# Data Storage

Cocoon's data storage layer — **torrent-ccip** — provides decentralized, encrypted, access-controlled storage without relying on IPFS, Filecoin, or any centralized gateway. Data lives in the BitTorrent network. Smart contracts handle registration and access control. The EIP-3668 / EIP-5559 CCIP protocol bridges on-chain lookups to off-chain data retrieval.

{% hint style="info" %}
torrent-ccip is not a separate storage network you connect to. It is built into the Erigon node. Every Cocoon node is simultaneously a BitTorrent peer that stores and serves data as part of its normal operation.
{% endhint %}

## What It Solves

Traditional on-chain applications store large data off-chain and reference it by URL — a centralized, mutable pointer. IPFS improves content-addressing but requires a separate gateway or pinning service. torrent-ccip achieves:

* **Content-addressing** via infohash (BitTorrent) and CID (UCAN envelopes)
* **Decentralized distribution** via the BitTorrent swarm — no pinning service
* **On-chain registration** so smart contracts can look up and verify data
* **Encryption** so only authorized parties can read sensitive data
* **Access control** enforced at the protocol level, not the application level

Typical use cases within Cocoon: storing identity documents linked to investor DIDs, fund reports and NAV data referenced by token contracts, UCAN delegation tokens distributed to delegatees, and WebF site zips.

## Registration Models

There are two ways to register data on-chain:

**Contract registry** — a named dataset is registered by calling a registry smart contract. The contract maps a human-readable name (or token address) to an infohash. This is used for persistent, named data like fund documents or identity credentials.

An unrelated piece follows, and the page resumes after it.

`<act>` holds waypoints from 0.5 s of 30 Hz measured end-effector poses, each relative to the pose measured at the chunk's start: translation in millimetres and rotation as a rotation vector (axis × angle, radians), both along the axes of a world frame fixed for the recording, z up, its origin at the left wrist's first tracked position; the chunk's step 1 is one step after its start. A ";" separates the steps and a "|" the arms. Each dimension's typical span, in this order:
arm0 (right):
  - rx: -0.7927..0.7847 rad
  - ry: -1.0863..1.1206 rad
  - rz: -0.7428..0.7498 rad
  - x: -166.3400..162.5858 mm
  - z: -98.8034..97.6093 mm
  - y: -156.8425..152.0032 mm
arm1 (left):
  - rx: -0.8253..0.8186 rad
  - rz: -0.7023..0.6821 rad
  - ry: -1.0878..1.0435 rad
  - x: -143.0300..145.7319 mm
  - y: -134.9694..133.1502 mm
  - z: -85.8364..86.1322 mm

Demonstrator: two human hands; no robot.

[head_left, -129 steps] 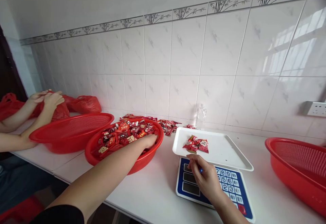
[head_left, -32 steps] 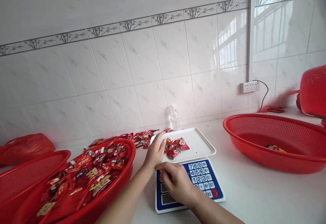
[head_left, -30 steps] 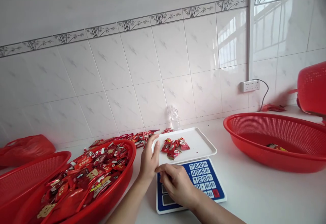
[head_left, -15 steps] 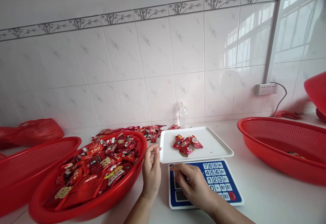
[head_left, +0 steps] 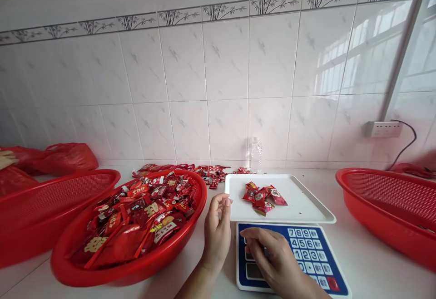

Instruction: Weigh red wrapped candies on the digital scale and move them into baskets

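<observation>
My left hand is beside the left rim of the white weighing tray. Its fingers are loosely bent, the thumb apart, and nothing shows in them. I cannot tell whether the fingertips touch the rim. Over the left part of the blue digital scale, my right hand has its fingers curled in and partly covers the display. What those fingers hold, if anything, is hidden. Several red-wrapped snack packets lie in a small group on the tray.
Left of my hands stands a red basket heaped with red packets. Another red basket is farther left, and a third is right. More packets and a clear bottle are along the wall. A gloved hand shows beside red bags.
The view has turned left, so most things appear farther right. Both hands keep nearly the same poses beside the tray and over the scale. A gloved hand now shows at the left edge.
</observation>
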State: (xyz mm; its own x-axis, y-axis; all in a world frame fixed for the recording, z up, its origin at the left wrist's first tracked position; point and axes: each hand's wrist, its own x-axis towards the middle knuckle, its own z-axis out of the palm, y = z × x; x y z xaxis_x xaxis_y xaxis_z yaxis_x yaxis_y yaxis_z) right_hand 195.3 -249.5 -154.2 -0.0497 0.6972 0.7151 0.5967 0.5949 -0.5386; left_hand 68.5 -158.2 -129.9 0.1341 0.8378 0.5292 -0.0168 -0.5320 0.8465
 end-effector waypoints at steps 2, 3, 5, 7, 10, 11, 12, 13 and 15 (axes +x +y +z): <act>0.031 -0.033 -0.066 5.8 1.1 0.8 | -0.001 -0.013 -0.002 0.3 0.7 -0.5; 0.043 -0.049 -0.120 9.7 2.9 2.0 | 0.000 -0.017 -0.005 0.3 1.0 -0.7; 0.038 -0.079 -0.249 18.6 8.9 6.1 | 0.002 -0.021 -0.013 0.2 1.6 -1.0; -0.005 -0.113 -0.352 26.5 17.7 11.3 | 0.003 -0.024 -0.018 0.2 1.7 -1.2; -0.103 -0.212 -0.394 34.4 31.9 17.3 | 0.003 -0.039 -0.022 0.2 0.8 -0.7; -0.141 -0.254 -0.396 36.4 36.0 18.3 | 0.003 -0.043 -0.023 0.2 0.3 -0.4; -0.184 -0.292 -0.401 38.6 39.7 18.7 | 0.003 -0.047 -0.025 0.1 -0.3 -0.1; -0.227 -0.322 -0.410 41.3 42.8 18.7 | 0.002 -0.050 -0.028 0.0 -0.8 0.1; -0.305 -0.346 -0.430 48.6 48.2 18.1 | 0.003 -0.055 -0.031 -0.2 -1.7 0.4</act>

**Torrent inscriptions** — data is embedded in transaction calldata and indexed by the node. No separate registry contract is needed. Used for lightweight, immutable records — think of it as a calldata-native content store. Retrieved via `erigon_getInscription`.

## CCIP Integration

EIP-3668 (CCIP-Read) and EIP-5559 (CCIP-Write) define a standard pattern where a smart contract signals that data lives off-chain. The Erigon node handles this transparently — applications call the contract normally and receive resolved data without knowing about the BitTorrent layer.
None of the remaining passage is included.